___ SUPPLIED DATA ___

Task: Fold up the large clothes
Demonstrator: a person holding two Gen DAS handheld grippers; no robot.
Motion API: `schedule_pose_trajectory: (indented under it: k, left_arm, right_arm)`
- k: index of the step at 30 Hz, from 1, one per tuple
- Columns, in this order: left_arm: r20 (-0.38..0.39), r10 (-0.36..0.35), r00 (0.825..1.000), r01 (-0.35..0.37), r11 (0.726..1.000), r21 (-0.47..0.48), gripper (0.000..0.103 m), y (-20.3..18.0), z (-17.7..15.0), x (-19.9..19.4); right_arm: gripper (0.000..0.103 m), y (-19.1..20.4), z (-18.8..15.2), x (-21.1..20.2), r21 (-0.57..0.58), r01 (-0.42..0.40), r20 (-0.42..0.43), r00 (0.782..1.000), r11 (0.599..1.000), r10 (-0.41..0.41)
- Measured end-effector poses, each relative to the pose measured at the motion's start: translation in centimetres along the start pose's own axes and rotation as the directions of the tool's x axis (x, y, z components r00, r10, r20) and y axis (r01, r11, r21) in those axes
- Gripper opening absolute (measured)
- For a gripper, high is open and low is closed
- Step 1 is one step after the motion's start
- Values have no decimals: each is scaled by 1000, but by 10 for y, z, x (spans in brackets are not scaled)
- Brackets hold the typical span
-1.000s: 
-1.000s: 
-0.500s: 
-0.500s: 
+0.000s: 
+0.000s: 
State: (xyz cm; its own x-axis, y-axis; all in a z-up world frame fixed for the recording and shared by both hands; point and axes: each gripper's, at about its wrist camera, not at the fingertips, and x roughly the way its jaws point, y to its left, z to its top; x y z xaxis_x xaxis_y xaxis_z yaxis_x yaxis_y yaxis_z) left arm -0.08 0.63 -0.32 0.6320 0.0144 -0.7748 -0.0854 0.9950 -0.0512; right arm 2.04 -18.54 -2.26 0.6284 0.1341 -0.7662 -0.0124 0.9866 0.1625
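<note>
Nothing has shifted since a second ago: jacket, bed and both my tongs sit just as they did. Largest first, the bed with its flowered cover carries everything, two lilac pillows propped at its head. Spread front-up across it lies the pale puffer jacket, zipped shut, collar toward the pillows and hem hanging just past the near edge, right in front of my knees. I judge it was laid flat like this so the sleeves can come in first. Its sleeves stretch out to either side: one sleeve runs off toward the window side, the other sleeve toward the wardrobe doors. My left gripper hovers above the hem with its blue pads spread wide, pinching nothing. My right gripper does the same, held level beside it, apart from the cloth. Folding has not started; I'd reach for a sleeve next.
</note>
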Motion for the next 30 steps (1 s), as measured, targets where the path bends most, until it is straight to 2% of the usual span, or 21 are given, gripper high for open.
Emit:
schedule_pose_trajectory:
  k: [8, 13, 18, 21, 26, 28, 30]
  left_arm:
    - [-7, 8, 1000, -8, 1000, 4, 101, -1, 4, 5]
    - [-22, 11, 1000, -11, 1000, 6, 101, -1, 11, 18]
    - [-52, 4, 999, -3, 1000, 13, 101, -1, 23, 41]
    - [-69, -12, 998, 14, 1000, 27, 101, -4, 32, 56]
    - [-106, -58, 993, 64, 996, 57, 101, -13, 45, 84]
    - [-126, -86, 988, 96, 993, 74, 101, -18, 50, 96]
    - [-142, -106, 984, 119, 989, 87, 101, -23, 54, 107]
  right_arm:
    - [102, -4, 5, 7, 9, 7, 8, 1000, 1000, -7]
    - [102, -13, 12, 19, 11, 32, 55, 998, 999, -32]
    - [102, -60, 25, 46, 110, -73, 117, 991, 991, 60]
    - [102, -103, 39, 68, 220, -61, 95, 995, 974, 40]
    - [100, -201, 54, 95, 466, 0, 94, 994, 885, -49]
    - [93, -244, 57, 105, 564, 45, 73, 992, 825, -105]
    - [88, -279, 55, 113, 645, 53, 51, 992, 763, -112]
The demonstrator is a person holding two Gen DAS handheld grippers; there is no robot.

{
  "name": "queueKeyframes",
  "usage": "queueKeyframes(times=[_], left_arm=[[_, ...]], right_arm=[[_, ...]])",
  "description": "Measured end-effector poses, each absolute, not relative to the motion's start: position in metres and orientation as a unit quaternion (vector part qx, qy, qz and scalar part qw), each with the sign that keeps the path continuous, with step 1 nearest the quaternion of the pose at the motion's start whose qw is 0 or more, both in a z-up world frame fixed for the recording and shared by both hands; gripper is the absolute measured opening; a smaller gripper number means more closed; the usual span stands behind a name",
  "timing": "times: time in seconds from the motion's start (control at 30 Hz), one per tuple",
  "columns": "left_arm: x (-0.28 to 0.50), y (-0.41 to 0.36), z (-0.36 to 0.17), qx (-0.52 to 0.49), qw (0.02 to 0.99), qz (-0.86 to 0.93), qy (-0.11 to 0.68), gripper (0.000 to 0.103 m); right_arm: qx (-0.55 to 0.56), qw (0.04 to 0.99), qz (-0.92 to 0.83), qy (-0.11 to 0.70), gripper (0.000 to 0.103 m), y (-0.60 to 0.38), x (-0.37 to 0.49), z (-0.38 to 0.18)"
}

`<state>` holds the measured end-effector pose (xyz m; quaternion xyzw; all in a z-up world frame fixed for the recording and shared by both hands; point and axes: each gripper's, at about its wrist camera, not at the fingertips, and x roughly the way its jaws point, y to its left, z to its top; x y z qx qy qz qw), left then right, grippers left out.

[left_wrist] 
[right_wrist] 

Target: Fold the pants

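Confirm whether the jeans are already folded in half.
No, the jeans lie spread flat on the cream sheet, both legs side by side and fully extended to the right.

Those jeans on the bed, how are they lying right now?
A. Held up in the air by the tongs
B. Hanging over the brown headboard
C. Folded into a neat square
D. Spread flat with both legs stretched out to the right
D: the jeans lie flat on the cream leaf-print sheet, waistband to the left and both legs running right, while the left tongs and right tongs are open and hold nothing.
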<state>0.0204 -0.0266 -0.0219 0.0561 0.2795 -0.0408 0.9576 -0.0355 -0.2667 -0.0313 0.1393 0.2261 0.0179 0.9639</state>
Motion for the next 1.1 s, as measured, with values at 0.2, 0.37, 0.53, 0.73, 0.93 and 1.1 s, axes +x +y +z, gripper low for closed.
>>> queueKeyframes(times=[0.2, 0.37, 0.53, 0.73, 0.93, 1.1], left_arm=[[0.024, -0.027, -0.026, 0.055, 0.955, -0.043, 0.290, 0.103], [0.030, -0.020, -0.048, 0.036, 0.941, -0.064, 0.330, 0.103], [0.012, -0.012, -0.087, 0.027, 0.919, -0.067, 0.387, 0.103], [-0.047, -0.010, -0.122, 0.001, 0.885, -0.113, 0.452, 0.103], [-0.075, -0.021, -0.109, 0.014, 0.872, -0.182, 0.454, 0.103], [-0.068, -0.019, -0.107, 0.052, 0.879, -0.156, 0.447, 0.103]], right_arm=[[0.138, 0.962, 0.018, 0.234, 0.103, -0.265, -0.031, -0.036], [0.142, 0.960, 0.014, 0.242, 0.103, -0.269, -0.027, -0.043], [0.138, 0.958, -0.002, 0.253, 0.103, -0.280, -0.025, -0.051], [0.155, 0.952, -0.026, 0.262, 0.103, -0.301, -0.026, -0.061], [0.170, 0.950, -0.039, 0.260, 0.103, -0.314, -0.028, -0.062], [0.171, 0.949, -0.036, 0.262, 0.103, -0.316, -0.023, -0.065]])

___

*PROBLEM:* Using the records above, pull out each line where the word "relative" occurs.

*YOUR RESPONSE:*
- Measured end-effector poses, each relative to the pose measured at the motion's start: translation in centimetres along the start pose's own axes and rotation as the directions of the tool's x axis (x, y, z components r00, r10, r20) and y axis (r01, r11, r21) in those axes
  "description": "Measured end-effector poses, each absolute, not relative to the motion's start: position in metres and orientation as a unit quaternion (vector part qx, qy, qz and scalar part qw), each with the sign that keeps the path continuous, with step 1 nearest the quaternion of the pose at the motion's start whose qw is 0 or more, both in a z-up world frame fixed for the recording and shared by both hands; gripper is the absolute measured opening; a smaller gripper number means more closed; the usual span stands behind a name",

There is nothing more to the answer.